Martha stepped off the bus. Frank wasn’t there. She called him on her cell phone. There was no answer. She texted: WHERE THE HELL ARE YOU!?!
Craig had never been to his boss’s place. He didn’t know that part of town very well. He drove until he felt close enough to ask for directions, but everyone he saw looked crazy or dangerous. He noticed a pretty girl standing alone and pulled over. He leaned across the seat and rolled down the window. Martha, feeling threatened, walked away as fast as she could.
Craig felt bad. He considered following and apologizing, but that might make it even worse.
Martha kept walking. The neighborhood improved with each passing block. She felt safe now. She didn’t know Frank’s address, or where the party was supposed to be, but neither could be far, or else why would Frank have told her to get off at that particular bus stop? She tried the phone again. Again, no answer.
Craig stopped at a gas station to ask for directions. All he needed was to get back to where he’d been and make one correct turn.
Martha saw a balloon tied to a lamppost. She wondered if this was the party. Then the same car from before pulled up to the curb and Craig got out. Craig looked at Martha. He smiled.
“Hey, I’m sorry if I scared you back there. I was only asking for directions. And now it seems we were going to the same place. Hi, I’m Craig.”
“Hi, I’m Martha.”
“Are you with someone, Martha?”
“I’m meeting a friend, but I’m not sure he’s here.”
“Well, let’s go in and see.”
Martha knew immediately that Frank couldn’t be there. Some of these people were really old, and the music was Billy Joel.
“Craig, I think I’m in the wrong place.”
“Me, too. This is just a dumb work party. I had to make an appearance. Do you want to get out of here? Martha, do you, by any chance, get high?”
“Yes, and yes.”
It struck Martha as weird that she was now voluntarily getting into the car that she’d run away from less than an hour ago. But it felt alright. It felt even better when Craig lit a joint, took a hit, and handed it to her.

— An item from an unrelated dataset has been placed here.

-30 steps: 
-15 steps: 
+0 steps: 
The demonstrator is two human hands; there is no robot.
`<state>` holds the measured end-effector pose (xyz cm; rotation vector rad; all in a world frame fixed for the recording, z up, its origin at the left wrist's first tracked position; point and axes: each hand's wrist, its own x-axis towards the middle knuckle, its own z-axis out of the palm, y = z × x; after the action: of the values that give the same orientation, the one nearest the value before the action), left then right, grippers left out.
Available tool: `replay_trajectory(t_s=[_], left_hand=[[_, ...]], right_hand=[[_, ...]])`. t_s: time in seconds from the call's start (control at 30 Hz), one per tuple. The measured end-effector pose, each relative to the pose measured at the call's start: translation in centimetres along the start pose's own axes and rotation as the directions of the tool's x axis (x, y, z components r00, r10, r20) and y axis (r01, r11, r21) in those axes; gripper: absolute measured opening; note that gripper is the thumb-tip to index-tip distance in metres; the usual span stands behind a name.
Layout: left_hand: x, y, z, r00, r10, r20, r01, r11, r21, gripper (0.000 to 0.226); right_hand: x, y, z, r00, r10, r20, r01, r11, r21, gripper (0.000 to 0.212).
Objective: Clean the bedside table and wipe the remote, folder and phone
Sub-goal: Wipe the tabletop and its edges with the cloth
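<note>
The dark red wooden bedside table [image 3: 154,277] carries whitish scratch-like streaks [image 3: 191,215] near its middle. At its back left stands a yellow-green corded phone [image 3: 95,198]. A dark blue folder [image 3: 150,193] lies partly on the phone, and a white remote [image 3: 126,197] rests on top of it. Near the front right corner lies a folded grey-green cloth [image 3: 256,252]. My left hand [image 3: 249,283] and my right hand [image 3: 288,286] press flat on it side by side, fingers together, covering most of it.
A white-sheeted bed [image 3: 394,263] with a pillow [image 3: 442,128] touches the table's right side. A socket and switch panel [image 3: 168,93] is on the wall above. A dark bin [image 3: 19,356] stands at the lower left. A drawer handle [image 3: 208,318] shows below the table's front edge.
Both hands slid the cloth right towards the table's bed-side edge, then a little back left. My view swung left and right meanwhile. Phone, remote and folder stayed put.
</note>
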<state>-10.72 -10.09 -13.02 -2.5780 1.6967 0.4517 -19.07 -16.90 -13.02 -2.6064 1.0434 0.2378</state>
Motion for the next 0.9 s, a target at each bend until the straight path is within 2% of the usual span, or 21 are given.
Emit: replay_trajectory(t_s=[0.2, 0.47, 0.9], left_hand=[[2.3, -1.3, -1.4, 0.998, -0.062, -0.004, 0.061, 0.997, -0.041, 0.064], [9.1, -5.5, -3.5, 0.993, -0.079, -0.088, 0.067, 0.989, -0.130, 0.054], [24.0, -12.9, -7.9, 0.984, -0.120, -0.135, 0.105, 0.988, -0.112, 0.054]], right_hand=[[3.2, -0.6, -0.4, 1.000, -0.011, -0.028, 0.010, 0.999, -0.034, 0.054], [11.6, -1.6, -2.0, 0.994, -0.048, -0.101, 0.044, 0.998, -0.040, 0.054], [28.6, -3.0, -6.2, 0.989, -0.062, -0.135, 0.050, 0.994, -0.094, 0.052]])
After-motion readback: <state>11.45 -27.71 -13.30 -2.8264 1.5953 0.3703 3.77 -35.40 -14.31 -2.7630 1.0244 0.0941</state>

They drove past the university. There was a full moon. There were kids everywhere. Martha decided, right then, to quit her job at Cost Cutters and move to Milwaukee.
“Craig, I just decided to move to Milwaukee.”
“You don’t live here?”
“No, but I’ve always wanted to, and now I’m going to.”

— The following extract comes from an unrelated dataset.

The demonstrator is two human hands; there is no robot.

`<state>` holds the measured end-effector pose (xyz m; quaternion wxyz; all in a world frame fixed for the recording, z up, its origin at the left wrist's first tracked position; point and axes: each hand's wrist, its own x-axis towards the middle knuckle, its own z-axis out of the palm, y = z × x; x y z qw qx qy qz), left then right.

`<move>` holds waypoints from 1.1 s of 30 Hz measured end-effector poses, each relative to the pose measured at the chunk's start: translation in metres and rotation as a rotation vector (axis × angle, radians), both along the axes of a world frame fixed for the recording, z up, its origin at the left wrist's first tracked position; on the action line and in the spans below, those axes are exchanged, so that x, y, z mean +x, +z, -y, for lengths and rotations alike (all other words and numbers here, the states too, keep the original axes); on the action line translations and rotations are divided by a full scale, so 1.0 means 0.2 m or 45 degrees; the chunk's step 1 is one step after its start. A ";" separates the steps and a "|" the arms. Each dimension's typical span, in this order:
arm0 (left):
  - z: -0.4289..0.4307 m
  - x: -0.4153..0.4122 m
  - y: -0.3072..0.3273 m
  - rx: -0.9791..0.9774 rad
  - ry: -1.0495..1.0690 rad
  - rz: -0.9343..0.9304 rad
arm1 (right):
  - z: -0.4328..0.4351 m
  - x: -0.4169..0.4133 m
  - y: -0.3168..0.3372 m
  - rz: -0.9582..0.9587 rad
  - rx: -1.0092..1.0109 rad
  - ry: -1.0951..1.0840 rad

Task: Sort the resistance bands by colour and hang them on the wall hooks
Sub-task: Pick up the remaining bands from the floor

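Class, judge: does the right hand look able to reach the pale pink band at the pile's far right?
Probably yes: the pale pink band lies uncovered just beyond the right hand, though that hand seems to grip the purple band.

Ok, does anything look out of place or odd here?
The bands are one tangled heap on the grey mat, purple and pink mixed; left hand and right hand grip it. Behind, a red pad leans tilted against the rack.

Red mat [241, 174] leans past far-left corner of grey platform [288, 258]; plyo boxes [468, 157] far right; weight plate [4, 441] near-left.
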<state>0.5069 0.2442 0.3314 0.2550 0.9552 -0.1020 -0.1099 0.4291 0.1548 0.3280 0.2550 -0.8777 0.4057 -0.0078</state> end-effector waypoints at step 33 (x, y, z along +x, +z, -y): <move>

“I’m glad you’ve made that decision, Martha.”
Martha saw a Cost Cutters.
“When I move to Milwaukee, that’s where I’m going to work, Craig, Cost Cutters.”
“Where do you work now, Martha?”
They were still laughing when they stopped in front of an apartment building. Inside the apartment Craig got beers and lit another joint. He put on some music. It was the best music Martha had ever heard.

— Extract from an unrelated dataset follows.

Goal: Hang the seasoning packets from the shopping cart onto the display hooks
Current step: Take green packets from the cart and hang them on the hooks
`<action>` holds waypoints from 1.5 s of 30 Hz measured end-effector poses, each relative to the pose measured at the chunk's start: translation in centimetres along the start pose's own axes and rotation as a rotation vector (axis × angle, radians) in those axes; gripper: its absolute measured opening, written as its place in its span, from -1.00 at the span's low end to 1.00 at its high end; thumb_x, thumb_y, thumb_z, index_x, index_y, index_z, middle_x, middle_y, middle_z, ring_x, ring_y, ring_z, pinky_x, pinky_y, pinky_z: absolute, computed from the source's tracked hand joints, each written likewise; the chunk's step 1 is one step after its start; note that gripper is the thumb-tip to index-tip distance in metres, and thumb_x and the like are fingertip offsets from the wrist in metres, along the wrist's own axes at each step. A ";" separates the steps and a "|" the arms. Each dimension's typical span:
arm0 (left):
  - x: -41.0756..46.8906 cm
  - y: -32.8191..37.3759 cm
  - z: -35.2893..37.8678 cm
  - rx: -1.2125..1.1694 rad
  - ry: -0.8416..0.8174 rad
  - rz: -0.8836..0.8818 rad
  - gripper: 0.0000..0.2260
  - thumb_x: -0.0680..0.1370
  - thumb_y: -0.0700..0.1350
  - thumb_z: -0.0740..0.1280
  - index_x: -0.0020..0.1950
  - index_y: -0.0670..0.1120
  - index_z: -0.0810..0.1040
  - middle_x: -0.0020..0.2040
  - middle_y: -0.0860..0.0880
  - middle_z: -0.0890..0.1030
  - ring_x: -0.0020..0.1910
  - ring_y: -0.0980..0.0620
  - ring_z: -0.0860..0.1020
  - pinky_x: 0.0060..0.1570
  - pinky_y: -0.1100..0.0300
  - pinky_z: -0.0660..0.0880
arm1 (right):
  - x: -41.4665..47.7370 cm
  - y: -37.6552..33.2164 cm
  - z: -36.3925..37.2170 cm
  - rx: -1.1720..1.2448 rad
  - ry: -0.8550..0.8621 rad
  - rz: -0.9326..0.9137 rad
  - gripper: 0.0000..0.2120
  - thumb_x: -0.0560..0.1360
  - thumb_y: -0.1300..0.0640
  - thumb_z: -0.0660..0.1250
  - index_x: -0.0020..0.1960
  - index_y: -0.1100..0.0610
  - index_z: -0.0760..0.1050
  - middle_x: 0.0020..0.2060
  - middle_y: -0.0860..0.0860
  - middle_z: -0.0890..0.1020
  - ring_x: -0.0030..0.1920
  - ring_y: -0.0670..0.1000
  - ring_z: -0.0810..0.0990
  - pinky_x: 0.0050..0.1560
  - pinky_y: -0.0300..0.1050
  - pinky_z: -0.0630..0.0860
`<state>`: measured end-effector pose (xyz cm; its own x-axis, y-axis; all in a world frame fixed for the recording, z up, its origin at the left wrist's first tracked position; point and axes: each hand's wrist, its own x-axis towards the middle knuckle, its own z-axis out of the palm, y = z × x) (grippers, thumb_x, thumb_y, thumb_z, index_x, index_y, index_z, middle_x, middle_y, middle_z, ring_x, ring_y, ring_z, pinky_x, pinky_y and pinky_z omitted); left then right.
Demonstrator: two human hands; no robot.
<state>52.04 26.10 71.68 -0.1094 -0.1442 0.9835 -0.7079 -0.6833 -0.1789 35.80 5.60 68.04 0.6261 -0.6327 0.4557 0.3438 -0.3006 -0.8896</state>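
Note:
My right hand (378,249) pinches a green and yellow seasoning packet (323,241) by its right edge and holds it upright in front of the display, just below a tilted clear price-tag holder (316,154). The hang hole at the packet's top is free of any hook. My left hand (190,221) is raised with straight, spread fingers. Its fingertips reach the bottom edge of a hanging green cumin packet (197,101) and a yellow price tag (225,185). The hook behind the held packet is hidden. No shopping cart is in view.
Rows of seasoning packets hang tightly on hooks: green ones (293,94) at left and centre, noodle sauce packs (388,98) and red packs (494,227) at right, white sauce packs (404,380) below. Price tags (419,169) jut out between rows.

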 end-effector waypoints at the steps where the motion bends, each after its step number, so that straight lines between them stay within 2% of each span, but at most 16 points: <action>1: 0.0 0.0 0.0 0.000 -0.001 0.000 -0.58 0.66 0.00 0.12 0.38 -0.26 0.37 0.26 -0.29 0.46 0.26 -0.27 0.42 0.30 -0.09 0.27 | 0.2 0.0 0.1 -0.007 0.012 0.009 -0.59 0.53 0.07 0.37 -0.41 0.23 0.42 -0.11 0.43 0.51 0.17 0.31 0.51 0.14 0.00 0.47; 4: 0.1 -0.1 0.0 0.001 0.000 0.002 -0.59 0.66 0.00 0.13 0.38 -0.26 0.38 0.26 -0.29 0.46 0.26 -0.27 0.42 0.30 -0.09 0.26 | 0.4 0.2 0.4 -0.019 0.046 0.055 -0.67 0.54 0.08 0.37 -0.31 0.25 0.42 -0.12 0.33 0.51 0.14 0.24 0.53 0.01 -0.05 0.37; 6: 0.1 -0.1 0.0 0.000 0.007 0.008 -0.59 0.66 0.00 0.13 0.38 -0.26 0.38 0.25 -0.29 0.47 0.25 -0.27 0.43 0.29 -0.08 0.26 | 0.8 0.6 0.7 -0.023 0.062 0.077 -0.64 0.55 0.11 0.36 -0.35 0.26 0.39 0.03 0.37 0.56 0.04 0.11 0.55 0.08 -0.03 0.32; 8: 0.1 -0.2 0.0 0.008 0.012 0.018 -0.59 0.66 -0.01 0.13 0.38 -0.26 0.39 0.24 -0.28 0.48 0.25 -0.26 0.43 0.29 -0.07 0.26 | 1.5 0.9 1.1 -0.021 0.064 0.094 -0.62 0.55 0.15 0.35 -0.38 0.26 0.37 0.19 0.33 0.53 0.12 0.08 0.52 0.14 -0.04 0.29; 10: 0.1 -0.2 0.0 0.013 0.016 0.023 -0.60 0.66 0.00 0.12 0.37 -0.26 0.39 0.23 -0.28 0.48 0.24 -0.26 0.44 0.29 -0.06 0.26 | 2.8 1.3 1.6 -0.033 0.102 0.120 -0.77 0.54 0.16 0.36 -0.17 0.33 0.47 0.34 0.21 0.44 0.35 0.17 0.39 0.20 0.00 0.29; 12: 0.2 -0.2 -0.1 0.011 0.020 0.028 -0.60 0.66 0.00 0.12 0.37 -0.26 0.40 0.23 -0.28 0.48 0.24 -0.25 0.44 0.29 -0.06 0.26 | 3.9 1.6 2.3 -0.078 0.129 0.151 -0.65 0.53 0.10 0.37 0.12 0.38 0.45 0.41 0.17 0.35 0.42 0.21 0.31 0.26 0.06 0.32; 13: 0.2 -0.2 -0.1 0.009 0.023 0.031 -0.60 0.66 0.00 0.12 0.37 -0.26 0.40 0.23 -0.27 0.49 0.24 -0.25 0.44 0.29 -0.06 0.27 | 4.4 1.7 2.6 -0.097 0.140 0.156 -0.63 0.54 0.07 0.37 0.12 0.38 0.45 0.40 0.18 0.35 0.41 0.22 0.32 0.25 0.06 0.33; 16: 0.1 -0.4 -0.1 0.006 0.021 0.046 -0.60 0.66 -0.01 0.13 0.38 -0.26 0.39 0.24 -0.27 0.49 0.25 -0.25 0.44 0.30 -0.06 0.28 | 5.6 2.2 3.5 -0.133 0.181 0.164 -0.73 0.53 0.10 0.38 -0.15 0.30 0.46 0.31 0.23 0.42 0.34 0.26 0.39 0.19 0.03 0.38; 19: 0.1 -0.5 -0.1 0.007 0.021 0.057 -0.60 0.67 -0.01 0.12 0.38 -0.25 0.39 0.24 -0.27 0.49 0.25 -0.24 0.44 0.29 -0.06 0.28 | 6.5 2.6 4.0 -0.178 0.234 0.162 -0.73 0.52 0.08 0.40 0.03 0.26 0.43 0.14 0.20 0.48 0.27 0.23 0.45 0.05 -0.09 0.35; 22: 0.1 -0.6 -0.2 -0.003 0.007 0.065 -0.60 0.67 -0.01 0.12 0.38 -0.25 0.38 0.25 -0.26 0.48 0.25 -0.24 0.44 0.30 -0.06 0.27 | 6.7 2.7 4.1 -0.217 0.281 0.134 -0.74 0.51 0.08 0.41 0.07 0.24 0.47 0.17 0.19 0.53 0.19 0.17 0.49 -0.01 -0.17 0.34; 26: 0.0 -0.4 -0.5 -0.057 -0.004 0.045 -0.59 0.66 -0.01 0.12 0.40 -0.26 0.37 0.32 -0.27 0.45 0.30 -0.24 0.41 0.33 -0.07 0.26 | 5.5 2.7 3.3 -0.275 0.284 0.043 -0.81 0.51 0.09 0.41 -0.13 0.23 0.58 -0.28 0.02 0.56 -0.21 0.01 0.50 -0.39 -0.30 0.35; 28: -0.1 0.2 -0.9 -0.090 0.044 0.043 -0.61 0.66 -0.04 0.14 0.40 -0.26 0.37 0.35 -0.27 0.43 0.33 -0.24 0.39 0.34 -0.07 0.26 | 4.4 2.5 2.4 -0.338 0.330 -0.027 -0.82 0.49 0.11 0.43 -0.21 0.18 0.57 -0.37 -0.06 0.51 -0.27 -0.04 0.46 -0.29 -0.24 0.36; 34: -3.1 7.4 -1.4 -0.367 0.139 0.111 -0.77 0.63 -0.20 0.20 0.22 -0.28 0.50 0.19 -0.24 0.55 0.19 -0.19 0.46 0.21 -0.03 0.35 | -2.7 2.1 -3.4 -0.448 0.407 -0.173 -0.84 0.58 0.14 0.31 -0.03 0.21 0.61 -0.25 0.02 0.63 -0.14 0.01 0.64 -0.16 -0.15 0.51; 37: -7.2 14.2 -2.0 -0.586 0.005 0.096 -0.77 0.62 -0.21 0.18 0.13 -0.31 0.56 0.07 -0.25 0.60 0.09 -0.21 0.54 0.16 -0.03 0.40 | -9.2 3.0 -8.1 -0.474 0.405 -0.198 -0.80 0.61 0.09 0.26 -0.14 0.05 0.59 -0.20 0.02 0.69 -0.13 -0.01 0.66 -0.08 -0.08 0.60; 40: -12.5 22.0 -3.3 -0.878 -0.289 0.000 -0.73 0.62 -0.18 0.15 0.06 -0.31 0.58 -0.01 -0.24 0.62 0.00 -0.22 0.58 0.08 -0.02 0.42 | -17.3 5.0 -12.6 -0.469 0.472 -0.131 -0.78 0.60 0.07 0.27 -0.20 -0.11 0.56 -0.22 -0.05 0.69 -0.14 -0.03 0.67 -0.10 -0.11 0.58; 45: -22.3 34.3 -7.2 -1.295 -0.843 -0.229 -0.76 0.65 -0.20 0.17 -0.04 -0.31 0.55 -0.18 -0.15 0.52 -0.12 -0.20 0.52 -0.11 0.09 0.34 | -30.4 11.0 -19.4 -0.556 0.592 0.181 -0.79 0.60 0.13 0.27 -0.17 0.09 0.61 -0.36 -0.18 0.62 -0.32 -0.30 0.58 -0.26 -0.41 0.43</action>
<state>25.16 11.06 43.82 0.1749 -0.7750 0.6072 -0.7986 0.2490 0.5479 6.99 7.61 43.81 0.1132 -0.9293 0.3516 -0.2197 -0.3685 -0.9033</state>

They finished their beers. They had two more each. They finished the joint. Then they were kissing on the couch.
Suddenly, Martha sat up straight.
“What is it, Martha?”
“I forgot all about my friend! I have to call him to make sure he’s okay!”
“Yes, you should do that. And while you’re doing that, I’ll make us some popcorn.”
Frank picked up on the second ring.
“Frank, thank God, what happened to you?”
“I don’t know. I guess I fell asleep. Sorry. Are you okay? Where are you?”
“I don’t know where I am. I’m in some guy’s apartment. He seems okay, but I’m really stoned and a little drunk, and I’m feeling kind of paranoid.”
“Tell me where you are, Martha, and I’ll come get you.”
“I told you, I don’t know where I am.”
“Okay,” Frank said. “Describe the street and the building.” Martha described the street and the building. There was a pause. Frank said, “Martha, describe the couch.”
“The couch?” Martha said. “I don’t know. Brown? With one of those Indian print things over the back? The kind you like?”
A bedroom door opened. Frank stuck out his head and waved.
“The Night We Killed Steven Spielberg”
by Hannah Sloane
It’s a humid summer. The damp clings to the sidewalks, turning the asphalt into molten lava. It drenches our ankles and calves and necks and backsides and pushes our hair up, up and away into unintentional beehives. It transforms New York into one gigantic armpit with eight million human ants trapped beneath its sweaty clench.
We see them on the balcony, laughing and drinking. We buzz up and say we’re friends with Sam (there’s always a Sam). It’s our fourth party of the night. The men wear boat shoes and button downs and too much navy. Their girlfriends are chic and impossibly dainty, they accessorize with Pucci handbags and Hermès headscarves and their fingers and necks glitter and dance with family heirlooms. I inhale the scene, my indignation fluttering into self-pity. I want to be you, I almost cry out to all of them, to any of them.
“It’s a Ralph Lauren commercial,” I say to Jen. I try to sound unimpressed.
Aside from the wealth it’s just like every party: there’s vodka and beer pong and inebriated whoops and desperate dudes.
“So how do you know Sam?”
His eyes bulge, they’re large and bright like an insect in a Disney movie. He has moles, lots of them. I feel like a nurse working in a cancer clinic just looking at him. His eyes glaze over. He sways inadvertently. He’s ripe for manipulation. I could contact him in a month and say I’m pregnant and he’s the type who’d pay for my pretend abortion. Jen tried it once and he demanded a paternity test. I must play a better damsel-in-distress I guess.
“Through Emma,” I lie, glancing around for Jen.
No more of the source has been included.